Directions => Go through the listing below and return every line exactly.

Supplied information =>
##############################
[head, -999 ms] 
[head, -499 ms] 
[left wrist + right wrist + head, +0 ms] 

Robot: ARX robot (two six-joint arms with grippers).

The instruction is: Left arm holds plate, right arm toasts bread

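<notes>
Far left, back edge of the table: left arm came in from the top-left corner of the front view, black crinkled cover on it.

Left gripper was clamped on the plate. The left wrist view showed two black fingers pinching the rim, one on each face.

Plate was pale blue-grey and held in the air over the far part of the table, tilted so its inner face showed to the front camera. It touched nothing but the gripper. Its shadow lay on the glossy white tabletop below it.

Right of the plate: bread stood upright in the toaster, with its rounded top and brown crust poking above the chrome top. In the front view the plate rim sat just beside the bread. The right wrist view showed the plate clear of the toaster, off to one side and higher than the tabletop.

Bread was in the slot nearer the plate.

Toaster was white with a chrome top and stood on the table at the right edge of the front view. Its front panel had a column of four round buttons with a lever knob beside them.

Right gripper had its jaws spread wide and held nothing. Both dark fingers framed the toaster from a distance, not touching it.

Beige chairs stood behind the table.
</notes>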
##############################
Exercise answer =>
[head, -999 ms] 
[head, -499 ms] 
[left wrist + right wrist + head, +0 ms] 

Robot: ARX robot (two six-joint arms with grippers).

The instruction is: Left arm holds plate, right arm toasts bread

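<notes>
Far left, back edge of the table: left arm came in from the top-left corner of the front view, black crinkled cover on it.

Left gripper was clamped on the plate. The left wrist view showed two black fingers pinching the rim, one on each face.

Plate was pale blue-grey and held in the air over the far part of the table, tilted so its inner face showed to the front camera. It touched nothing but the gripper. Its shadow lay on the glossy white tabletop below it.

Right of the plate: bread stood upright in the toaster, with its rounded top and brown crust poking above the chrome top. In the front view the plate rim sat just beside the bread. The right wrist view showed the plate clear of the toaster, off to one side and higher than the tabletop.

Bread was in the slot nearer the plate.

Toaster was white with a chrome top and stood on the table at the right edge of the front view. Its front panel had a column of four round buttons with a lever knob beside them.

Right gripper had its jaws spread wide and held nothing. Both dark fingers framed the toaster from a distance, not touching it.

Beige chairs stood behind the table.
</notes>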

With this, there is nothing more to the exercise.